What you will do:
The data below contains pictures, which are to be skipped; the lines starting at the line with "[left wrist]" and ending at the line with "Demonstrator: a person" are to be output exactly, both ends included.
********************
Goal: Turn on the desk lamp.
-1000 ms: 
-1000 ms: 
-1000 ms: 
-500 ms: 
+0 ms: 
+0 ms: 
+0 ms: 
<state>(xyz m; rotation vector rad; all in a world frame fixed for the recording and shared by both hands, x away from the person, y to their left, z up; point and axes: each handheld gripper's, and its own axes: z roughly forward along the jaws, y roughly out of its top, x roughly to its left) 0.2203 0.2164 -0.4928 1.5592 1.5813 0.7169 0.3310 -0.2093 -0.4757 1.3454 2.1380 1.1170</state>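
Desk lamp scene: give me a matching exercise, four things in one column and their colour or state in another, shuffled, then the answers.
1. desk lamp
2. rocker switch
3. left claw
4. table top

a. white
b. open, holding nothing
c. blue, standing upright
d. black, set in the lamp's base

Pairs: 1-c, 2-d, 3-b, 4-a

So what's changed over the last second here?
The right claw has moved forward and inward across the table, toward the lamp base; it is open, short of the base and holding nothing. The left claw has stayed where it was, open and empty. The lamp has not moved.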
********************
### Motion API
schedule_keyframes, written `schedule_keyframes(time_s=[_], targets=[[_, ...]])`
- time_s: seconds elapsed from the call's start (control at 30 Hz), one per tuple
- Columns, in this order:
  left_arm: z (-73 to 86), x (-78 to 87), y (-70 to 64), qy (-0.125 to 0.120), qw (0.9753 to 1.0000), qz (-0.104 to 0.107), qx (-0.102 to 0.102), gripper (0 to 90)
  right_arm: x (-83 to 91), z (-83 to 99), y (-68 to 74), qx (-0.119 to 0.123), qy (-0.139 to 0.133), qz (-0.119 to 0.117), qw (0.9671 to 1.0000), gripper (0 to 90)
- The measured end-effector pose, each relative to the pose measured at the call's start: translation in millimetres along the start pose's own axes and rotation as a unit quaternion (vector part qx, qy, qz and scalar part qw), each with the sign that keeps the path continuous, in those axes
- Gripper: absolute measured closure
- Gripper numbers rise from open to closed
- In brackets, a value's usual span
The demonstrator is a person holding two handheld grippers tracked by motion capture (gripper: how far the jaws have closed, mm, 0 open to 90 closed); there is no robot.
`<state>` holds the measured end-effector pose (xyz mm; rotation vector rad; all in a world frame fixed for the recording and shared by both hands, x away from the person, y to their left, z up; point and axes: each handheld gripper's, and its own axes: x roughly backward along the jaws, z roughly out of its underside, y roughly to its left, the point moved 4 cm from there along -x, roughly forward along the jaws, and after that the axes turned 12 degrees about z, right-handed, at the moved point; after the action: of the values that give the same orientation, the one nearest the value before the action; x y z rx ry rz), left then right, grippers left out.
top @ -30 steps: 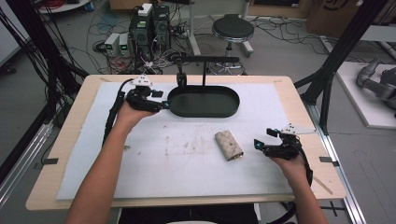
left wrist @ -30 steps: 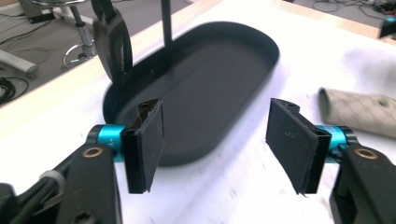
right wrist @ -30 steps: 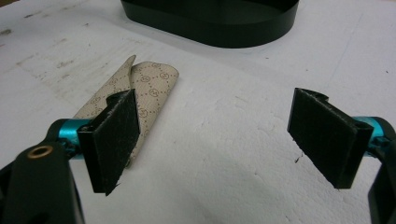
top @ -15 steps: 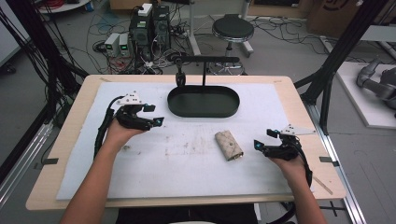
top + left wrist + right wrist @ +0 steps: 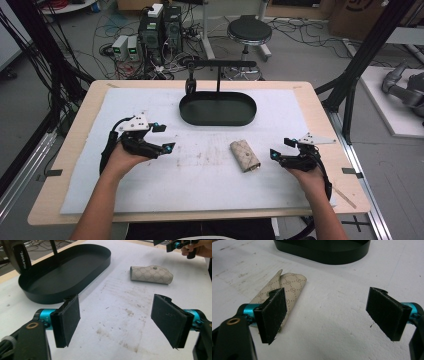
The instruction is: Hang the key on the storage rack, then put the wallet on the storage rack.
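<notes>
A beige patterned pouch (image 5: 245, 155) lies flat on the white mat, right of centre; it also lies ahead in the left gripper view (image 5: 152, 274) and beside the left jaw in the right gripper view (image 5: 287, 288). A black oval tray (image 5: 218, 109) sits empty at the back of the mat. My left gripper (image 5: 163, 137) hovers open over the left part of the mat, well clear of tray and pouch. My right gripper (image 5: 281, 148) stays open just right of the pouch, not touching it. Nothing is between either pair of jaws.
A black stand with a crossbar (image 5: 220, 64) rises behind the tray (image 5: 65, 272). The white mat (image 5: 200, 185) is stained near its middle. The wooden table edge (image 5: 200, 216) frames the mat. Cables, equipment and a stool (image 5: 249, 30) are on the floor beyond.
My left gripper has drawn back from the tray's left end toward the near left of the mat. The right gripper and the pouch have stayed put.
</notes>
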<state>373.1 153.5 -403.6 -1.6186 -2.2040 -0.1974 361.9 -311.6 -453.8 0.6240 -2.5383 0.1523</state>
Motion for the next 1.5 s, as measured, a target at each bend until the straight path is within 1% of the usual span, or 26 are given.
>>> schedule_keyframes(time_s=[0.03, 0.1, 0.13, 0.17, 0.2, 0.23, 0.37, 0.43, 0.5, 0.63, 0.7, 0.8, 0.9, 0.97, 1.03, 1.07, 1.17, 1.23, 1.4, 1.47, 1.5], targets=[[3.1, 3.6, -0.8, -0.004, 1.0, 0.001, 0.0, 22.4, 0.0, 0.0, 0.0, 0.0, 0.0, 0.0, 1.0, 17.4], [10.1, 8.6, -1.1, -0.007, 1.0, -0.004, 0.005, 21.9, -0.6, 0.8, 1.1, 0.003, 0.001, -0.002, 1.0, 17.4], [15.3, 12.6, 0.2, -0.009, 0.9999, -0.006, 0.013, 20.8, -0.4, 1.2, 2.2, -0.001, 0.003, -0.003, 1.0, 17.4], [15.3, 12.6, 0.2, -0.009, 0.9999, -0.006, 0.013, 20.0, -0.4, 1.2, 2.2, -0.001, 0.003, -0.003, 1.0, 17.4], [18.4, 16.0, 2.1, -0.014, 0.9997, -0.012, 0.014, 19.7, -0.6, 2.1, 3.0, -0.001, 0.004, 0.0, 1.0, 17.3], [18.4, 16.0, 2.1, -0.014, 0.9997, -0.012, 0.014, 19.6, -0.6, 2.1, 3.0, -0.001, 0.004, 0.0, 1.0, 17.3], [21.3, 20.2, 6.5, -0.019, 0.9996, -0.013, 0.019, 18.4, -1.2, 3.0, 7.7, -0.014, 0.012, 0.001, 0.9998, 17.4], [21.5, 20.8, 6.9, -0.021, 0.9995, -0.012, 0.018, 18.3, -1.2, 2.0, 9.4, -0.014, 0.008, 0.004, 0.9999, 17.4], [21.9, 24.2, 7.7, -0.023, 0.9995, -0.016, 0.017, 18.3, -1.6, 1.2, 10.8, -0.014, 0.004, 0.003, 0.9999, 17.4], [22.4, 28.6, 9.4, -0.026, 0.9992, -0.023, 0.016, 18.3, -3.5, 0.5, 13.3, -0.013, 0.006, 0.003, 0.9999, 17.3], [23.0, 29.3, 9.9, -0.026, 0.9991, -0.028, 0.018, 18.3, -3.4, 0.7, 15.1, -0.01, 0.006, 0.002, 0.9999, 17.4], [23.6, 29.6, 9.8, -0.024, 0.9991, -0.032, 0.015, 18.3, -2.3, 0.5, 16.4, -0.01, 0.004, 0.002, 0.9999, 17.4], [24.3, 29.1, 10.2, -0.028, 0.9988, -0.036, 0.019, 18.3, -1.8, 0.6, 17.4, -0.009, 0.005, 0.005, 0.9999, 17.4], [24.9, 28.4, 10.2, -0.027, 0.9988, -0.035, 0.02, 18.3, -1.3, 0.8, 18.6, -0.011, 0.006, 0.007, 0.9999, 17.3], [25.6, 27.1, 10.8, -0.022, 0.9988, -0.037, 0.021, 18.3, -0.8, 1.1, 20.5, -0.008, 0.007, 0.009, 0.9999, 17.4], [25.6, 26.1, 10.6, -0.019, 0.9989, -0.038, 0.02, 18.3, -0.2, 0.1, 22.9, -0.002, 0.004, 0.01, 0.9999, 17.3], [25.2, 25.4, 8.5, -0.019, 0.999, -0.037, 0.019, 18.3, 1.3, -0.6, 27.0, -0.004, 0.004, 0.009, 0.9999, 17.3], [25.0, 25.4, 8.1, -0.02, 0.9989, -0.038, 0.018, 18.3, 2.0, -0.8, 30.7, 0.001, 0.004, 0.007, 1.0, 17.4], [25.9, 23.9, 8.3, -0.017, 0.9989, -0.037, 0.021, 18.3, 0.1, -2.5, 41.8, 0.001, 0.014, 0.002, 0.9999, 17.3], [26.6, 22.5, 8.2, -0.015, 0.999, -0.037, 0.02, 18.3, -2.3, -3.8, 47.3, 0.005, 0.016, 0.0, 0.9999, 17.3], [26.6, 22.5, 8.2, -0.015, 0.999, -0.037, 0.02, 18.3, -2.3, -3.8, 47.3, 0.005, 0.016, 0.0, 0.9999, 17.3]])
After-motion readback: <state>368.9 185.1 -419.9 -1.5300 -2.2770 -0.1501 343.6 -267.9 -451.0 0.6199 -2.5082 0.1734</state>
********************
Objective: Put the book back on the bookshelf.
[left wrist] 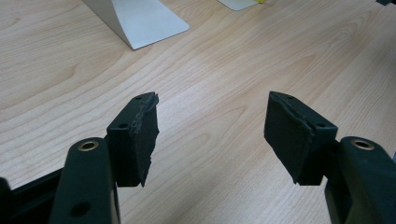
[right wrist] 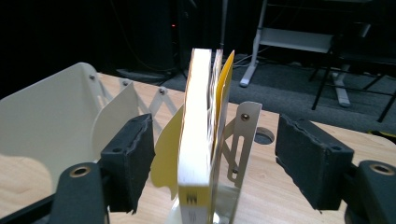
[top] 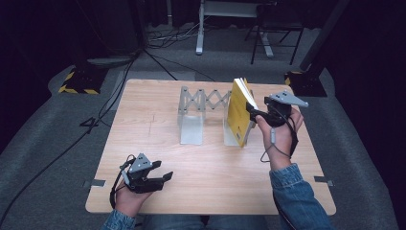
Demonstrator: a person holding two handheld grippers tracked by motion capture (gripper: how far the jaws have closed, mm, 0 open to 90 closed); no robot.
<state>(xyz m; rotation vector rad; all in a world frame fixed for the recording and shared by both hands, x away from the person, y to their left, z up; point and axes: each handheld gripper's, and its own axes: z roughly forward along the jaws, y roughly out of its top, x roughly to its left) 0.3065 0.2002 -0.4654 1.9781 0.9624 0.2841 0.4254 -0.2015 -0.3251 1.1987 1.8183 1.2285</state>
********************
Solution to the problem:
[left wrist] 
[right wrist] 
[top] 
Demonstrator: a person holding two handheld grippers tracked by motion capture (gripper: how far the jaws have closed, mm, 0 open to 90 closed); no robot.

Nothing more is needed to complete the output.